Unless you’re currently at your first job ever, you’re probably familiar with the practice of providing references who can attest to the quality of your work. (For freelancers, these tend to be testimonials excerpted on a resume, profile, or website.)
Referrals, on the other hand, are your chance to pay it forward by sharing the name of someone you think could be a good match for a job opening with your current employer (or client, depending on your work setup). Let’s delve into the who’s and how’s of referrals.
Naturally, it takes a range of talents to make a business run smoothly, including those in the translation industry. That means when your employer posts a job ad, you may or may not be super-familiar with the in’s and out’s of the daily work for a particular role.
Read the job description and list of qualifications carefully, and ask for clarification from the hiring manager as needed, so you’ll have a better understanding of how someone’s skills and experience might apply. Remember that your contact will likely have to apply, interview, and (if applicable) pass certain tests to get the job, just like other applicants.
Is this a friend from high school who recently reappeared on Facebook after a decade of no contact? Or is this a coworker you collaborated with regularly at your last job? Consider how much you know about this person in a work setting, since the appropriateness of the referral is a reflection of your own professionalism.
If you can vouch for their work ethic and abilities, you’ll be able to make a stronger case for your company to move forward with the candidate. Maybe you didn’t work directly with this person, but remember that they’re pleasant in the office — that’s valuable to know! If your knowledge starts and ends with, say, where and what they studied, the best option is to provide just that limited information.

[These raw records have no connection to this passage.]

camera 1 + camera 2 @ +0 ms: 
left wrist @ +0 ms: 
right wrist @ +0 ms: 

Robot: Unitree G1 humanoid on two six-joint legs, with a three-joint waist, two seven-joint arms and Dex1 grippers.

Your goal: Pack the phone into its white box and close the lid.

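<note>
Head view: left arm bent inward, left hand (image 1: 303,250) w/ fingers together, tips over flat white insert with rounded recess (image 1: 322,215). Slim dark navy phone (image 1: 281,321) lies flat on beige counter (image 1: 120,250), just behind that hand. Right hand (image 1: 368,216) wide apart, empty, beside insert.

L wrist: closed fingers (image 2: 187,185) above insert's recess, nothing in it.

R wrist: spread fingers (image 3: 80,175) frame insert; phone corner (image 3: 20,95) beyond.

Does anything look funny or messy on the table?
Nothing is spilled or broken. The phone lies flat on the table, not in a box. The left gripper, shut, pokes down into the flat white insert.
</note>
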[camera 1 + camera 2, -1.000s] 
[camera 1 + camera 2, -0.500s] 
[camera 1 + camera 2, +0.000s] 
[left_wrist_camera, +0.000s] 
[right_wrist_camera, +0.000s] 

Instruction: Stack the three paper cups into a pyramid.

The last thing you want to do is over-promise and under-deliver, to either side. So keep expectations realistic. Instead of telling your friend the job is in the bag, explain why you think it could be a good fit, ask whether the role is something they’d be interested in, and encourage them to apply. The same rule applies to discussing the referral as a promising possibility, rather than as a perfect candidate, with the hiring manager.
After all, your company may decide to offer the job to someone else, or your referral might end up turning the offer down. But offering a referral is a gesture of goodwill toward both your employer and the candidate, and as long as the referral was made in good faith, that makes it a win-win.